An early condition in the development of type 2 diabetes is insulin resistance, which is a defective response of liver, adipose tissue, and skeletal muscle to insulin. Afterward, β-cell failure is the major determinant of progression from insulin resistance to hyperglycemia. In addition to genetic predisposition and environmental factors, obesity is the greatest risk factor for the development of type 2 diabetes and is strongly associated with insulin resistance (1). Although the molecular mechanisms responsible for the development of insulin resistance in obesity are complex and not fully characterized, several molecules secreted by the adipose tissue, including tumor necrosis factor (TNF)-α, may contribute to this resistance in peripheral tissues (2). In particular, TNF-α inhibits the early steps of insulin signaling, namely insulin receptor autophosphorylation and subsequent tyrosine phosphorylation of the insulin receptor substrate (IRS)-1, by inducing serine phosphorylation of IRS-1 (3). The c-Jun NH2-terminal kinase (JNK), which is strongly activated by TNF-α (4), downregulates insulin signaling by phosphorylation of IRS-1 on serine 307 (5). In fact, JNK activity is abnormally elevated in obesity, and its deficiency results in decreased adiposity and improvement of insulin sensitivity and insulin receptor signaling (6). Consistently, the administration of JNK inhibitors markedly improves insulin signaling in peripheral tissues and consequently reduces insulin resistance and ameliorates blood glucose homeostasis in genetically and diet-induced obese mice (7,8). In addition, JNK is involved in the loss of pancreatic β-cells induced by interleukin (IL)-1β (9). In this regard, treatment of insulin-secreting cells or obese mice with JNK inhibitors prevents IL-1β–induced apoptosis (10) and results in significant preservation of β-islets and improvement of insulin release in response to glucose stimulation (7), respectively. Finally, there is genetic evidence showing that increased JNK activity, as a result of the loss-of-function mutations of the scaffold protein JNK inhibitor protein-1, may cause type 2 diabetes (11). Taken together, these results strongly support the pharmacological targeting of the JNK pathway as a therapeutic approach for the treatment of diabetes (7).

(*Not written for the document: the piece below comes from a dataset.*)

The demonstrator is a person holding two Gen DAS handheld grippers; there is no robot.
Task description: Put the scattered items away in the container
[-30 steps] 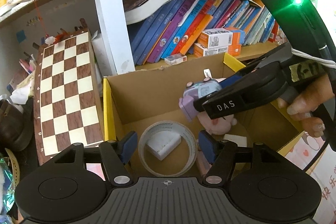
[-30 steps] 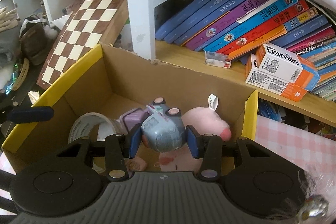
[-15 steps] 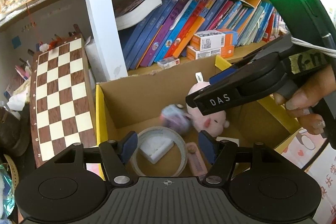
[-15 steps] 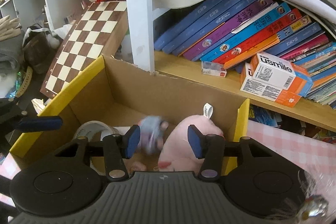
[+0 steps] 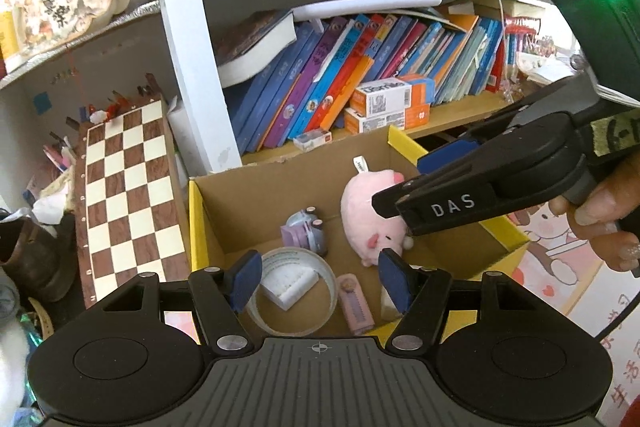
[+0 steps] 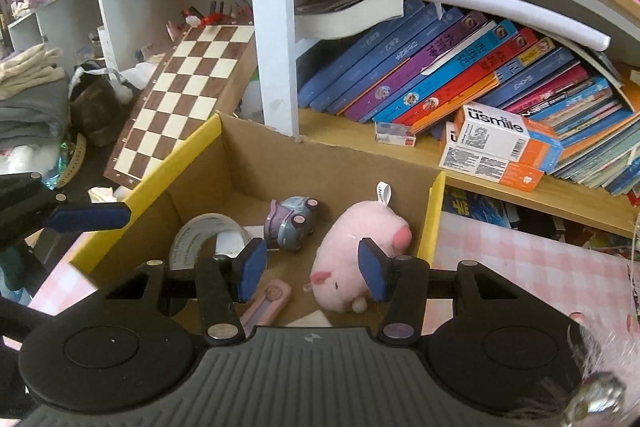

Thiazolidinediones (TZDs), a class of drugs used clinically as insulin-sensitizing agents, reduce blood glucose, insulin, triglyceride, and free fatty acid (FFA) levels in animal models of insulin resistance and type 2 diabetes and in humans with these conditions (12). TZDs counteract TNF-α–induced insulin resistance by restoring insulin receptor and IRS-1 tyrosine phosphorylation in cultured adipocytes, mice, and type 2 diabetic patients (13–17). TZDs also prevent progressive β-cell dysfunction (17,18). Several mechanisms have been proposed to account for this protective action of TZDs, including a lowering of pancreatic secretory demands (17), a direct positive effect on β-cells (19), or the inhibition of the production of pro-inflammatory cytokines (20).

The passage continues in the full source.